Di tahap ini juga biasanya sebenernya kita udah sadar bahwa kita sudah berada di garis akhir, hanya saja kenyataan rasanya terlalu berat untuk dihadapi (dan diakui).
4. Depression (Depresi)
Nah, biasanya karena tahap tawar-menawar nggak berhasil, kita bisa jadi depresi, terus nggak mau makan, kurang tidur, nggak berminat ngapa-ngapain, jadi nggak produktif lah. Belum lagi mikir, “Kalau gue nggak ditakdirkan sama dia, kenapa gue dipertemukan dengan dia?” Mungkin jawabannya nggak tersedia sekarang, tapi suatu hari pasti kita akan tahu kenapa.
5. Acceptance (Penerimaan)
Pfiuuuhhh. Akhirnya sampai juga di tahapan ini. Biasanya kalau kita udah di sini, kita udah berdamai dengan diri sendiri. Menerima kenyataan bahwa kita udah putus dari pasangan dan ini saatnya melanjutkan hidup. Mungkin nggak sepenuhnya ‘I’m over him’, mungkin kita akan bolak-balik meyakinkan diri bahwa ini memang sudah berakhir dan kita harus move on, tapi kita tahu bahwa kita sudah berada di jalan yang benar. Jalani hidup, ambil pelajaran dari kejadian itu, dan cintai hidup kita yang sekarang.

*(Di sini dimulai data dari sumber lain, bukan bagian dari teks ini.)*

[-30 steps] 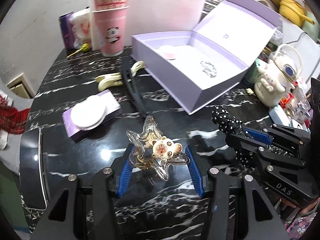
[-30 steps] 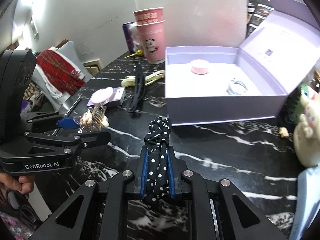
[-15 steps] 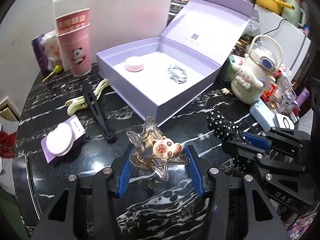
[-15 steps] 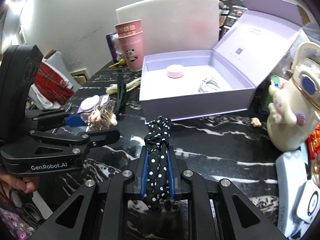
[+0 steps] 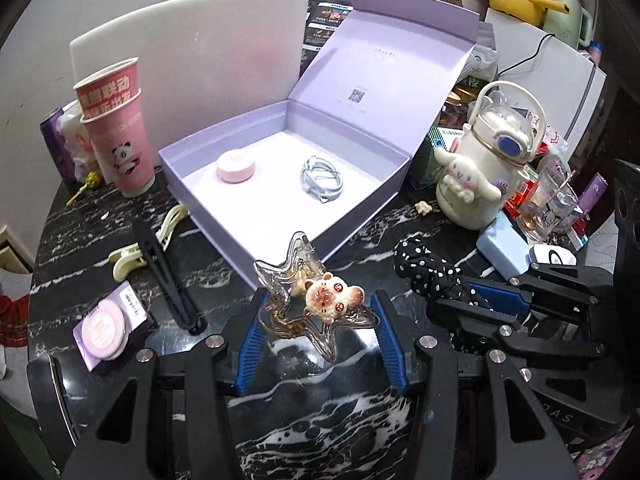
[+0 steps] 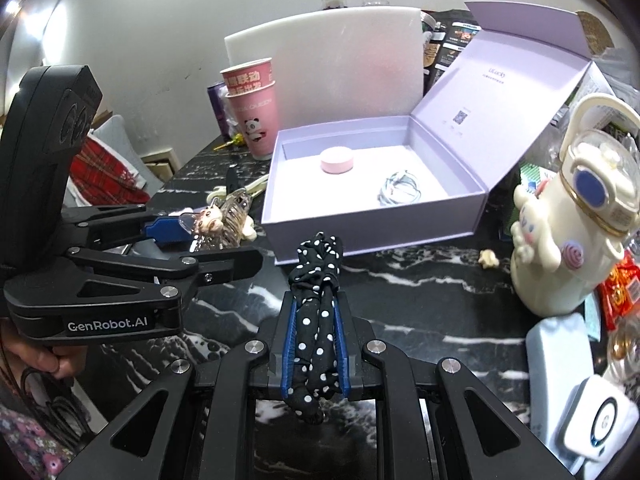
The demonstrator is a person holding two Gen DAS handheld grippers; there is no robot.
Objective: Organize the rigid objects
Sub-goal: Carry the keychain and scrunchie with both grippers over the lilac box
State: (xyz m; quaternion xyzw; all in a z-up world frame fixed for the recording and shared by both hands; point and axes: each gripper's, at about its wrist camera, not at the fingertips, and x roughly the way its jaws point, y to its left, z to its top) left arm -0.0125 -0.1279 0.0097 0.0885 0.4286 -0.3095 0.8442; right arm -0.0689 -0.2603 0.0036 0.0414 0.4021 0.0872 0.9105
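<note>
- Left wrist view: the stacked pink paper cups point(image 5: 120, 136) carry red bands with white Chinese characters and a panda drawing; the raised lid of the lilac box point(image 5: 280, 168) shows a small printed line and a QR code, too small to read; the right gripper point(image 5: 496, 296) at the right edge bears the letters "DAS" on its side.
- Same view: the left gripper point(image 5: 318, 320) has its blue pads closed on the clear star-shaped hair claw point(image 5: 304, 300), which has a small bear charm on top; the claw hangs above the black marble table point(image 5: 360, 420), just in front of the box's near corner; inside the box lie a pink round case point(image 5: 235, 166) and a coiled pale cable point(image 5: 322, 178).
- Right wrist view: the left gripper's side reads "GenRobot.AI"; the box lid shows a faint logo, unreadable, above a QR code; the cups show the same characters and panda.
- Same view: the right gripper point(image 6: 316, 320) is clamped narrowly on a black polka-dot hair tie point(image 6: 316, 300), which sticks out past the fingertips toward the box's front wall; the left gripper holds the claw off to the left, near the box's left side.
</note>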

Mungkin setelah lima tahap itu kita lalui, akan ada masa-masa yang lain, masa di mana kita penasaran tentang bagaimana kabar mantan, apakah hidupnya lebih bahagia dari kita, apakah dia masih ingat kita, apakah dia menyesali keputusannya meninggalkan kita dan lain-lain, tapi percayalah, yang penting saat ini adalah kita melalui lima tahapan itu dengan selamat.